Legacy Tower (formerly the Bausch & Lomb Building) is at 1 Bausch & Lomb Place . It is the second tallest building in Rochester, standing at 401 feet with 20 floors. In the building’s balcony is a magnificent sculpture by Leonard Urso called Prophets.

Len Urso “Leonard Urso was born in 1953 and grew up in Rome, New York. His pursuit of art began when he was a young man and eventually led him to study at the State University of New Paltz. After graduating with a Master of Fine Arts Degree, Leonard began his professional career as a designer and silversmith for Oneida Ltd. Silversmiths. Currently Leonard holds an endowed chair as the Ann Mowris Mulligan Distinguished Professor in the School for American Crafts at Rochester Institute of Technology. The Leonard Urso art studio is located in Rochester, New York where Leonard is actively involved in creating large and small scale sculptures, paintings. Leonard’s art is exhibited nationally and internationally. His art works are represented in several museums and both corporate and private collections. Several of these include Gyeongnam Art Museum of South Korea, the Art Institute of Chicago, the Memorial Art Gallery of Rochester, Shanghai University of China, Kanazawa University of Japan, The New York Times, Bucknell University, The Times Mirror Company, Humana Inc., Bausch & Lomb World Headquarters, Colgate University, Rochester Institute of Technology, Garth Fagen Dance, Sybron Corporation, and The Washington Post. “ Information taken from: http://artoncampus.rit.edu/artist/261/

Landmarks link us to our past—and they inspire us to do good work that will last well into the future. —Richard Margolis in Rochester Landmarks

In the lobby is a suspended armillery, a Renaissance-era tool used to determine planetary orbits.

Acknowledging the full history of human existence has helped to shape my vision as a contemporary person.

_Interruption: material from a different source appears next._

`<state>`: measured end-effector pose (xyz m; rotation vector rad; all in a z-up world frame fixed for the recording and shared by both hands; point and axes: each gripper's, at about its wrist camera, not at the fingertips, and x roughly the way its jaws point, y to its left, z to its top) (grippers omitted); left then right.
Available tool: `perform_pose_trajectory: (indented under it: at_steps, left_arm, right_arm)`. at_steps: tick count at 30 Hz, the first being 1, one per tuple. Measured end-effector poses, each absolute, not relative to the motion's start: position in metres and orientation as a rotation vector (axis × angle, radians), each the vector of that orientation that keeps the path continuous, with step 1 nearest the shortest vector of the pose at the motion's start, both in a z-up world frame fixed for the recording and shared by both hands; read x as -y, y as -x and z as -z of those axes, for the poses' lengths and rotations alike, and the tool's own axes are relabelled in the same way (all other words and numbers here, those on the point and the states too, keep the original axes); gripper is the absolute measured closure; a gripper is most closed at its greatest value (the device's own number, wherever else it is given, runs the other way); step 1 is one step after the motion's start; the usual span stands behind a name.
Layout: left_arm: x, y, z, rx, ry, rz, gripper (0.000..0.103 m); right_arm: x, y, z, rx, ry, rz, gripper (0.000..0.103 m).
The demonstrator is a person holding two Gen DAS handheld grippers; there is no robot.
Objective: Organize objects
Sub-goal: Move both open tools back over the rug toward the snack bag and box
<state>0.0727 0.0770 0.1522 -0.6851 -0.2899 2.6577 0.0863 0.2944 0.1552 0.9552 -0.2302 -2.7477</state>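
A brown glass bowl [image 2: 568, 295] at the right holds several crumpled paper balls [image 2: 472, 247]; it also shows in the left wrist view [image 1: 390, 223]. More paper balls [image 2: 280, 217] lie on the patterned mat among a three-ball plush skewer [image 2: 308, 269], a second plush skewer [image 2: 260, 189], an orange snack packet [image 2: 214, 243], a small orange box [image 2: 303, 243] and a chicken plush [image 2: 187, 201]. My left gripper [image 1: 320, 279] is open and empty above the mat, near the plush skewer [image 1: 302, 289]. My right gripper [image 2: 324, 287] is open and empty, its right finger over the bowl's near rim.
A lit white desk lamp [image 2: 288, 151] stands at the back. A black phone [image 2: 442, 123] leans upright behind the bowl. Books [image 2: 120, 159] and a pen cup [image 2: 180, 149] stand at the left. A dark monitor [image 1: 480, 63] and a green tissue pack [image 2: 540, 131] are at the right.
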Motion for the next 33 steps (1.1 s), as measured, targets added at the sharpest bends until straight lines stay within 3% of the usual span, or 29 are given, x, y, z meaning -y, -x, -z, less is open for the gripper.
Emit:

My role as an artist is to capture human activity as it takes place in the moment, intimately revealing humanity’s most intrinsic qualities. This artwork of mine should bear witness to the stories of our lives and at the same time reflect the depth of our past. Though personal, these stories are not about me, they are shared experiences that reflect our collective self. -Leonard Urso

About The Author

dkramer3@naz.edu

Welcome to Talker of the Town! My name is David Kramer. I have a Ph.D in English and teach at Keuka College. I am a former and still active Fellow at the Nazareth College Center for Public History. Over the years, I have taught at Monroe Community College, the Rochester Institute of Technology and St. John Fisher College. I have published numerous Guest Essays, Letters, Book Reviews and Opinion pieces in The New York Times, Rochester Democrat and Chronicle, the Buffalo News, the Rochester Patriot, the Providence Journal, the Providence Business News, the Brown Alumni Magazine, the New London Day, the Boston Herald, the Messenger Post Newspapers, the Wedge, the Empty Closet, and the CITY.  My poetry appears in The Criterion: An International Journal in English and Rundenalia and my academic writing in War, Literature and the Arts and Twentieth Century Literary Criticism. Starting in February 2013, I wrote for three Democratic and Chronicle  blogs, "Make City Schools Better," "Unite Rochester," and the "Editorial Board." When my tenure at the D & C  ended, I wanted to continue conversations first begun there. And start new ones.  So we created this new space, Talker of the Town, where all are invited to join. I don’t like to say these posts are “mine.” Very few of them are the sole product of my sometimes overheated imagination. Instead, I call them partnerships and collaborations. Or as they say in education, “peer group work.” Talker of the Town might better be Talkers of the Town. The blog won’t thrive without your leads, text, pictures, ideas, facebook shares, tweets, comments and criticisms.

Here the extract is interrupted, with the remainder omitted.